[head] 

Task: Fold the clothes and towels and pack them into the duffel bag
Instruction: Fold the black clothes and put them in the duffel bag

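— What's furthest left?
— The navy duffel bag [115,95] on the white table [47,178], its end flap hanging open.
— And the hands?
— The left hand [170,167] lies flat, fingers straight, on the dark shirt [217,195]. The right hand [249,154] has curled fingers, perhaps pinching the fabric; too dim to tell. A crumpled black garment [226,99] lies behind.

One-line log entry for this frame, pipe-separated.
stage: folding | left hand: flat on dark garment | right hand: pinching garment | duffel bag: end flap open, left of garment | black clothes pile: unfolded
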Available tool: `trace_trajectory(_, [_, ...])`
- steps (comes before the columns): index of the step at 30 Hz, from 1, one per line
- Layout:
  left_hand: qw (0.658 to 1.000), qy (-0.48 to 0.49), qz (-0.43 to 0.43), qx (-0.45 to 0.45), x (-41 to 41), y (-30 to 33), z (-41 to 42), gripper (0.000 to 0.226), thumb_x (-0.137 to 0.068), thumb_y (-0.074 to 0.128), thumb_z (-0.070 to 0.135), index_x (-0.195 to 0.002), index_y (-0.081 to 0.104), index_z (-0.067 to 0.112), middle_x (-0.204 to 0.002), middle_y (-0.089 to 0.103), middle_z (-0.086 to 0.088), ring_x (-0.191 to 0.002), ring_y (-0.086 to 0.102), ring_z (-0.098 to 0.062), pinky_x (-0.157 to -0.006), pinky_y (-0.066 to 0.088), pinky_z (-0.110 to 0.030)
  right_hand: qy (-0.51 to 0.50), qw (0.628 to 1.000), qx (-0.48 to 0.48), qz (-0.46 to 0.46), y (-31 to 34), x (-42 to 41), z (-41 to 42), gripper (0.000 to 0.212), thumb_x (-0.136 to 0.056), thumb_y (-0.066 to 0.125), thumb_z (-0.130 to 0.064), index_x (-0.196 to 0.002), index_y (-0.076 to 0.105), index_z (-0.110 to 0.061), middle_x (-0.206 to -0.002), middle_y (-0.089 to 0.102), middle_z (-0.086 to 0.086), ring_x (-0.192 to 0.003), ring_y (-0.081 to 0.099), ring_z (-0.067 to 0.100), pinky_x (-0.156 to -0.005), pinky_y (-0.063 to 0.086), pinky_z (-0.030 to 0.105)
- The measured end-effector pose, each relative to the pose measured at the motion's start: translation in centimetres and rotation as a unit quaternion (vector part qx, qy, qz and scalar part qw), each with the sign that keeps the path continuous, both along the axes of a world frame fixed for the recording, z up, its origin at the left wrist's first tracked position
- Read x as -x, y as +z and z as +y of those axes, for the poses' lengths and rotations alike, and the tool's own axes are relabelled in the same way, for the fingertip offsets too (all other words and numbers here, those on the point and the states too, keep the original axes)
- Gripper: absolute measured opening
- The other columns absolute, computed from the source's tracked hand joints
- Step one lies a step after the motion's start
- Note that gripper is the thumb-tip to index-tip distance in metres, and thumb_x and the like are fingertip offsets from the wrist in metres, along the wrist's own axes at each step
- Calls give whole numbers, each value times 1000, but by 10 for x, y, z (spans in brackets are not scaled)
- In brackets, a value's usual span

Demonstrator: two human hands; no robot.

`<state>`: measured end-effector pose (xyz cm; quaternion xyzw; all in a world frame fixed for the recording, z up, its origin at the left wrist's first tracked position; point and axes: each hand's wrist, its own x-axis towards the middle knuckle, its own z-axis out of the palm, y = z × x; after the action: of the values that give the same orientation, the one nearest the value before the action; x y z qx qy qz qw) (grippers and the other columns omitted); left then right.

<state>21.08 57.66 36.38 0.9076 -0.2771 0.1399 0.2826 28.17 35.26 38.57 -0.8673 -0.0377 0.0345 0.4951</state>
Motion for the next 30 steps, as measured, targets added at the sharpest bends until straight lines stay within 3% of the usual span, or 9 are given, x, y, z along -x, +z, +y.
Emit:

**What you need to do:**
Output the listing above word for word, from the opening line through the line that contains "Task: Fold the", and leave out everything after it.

**Task result:**
[head] 

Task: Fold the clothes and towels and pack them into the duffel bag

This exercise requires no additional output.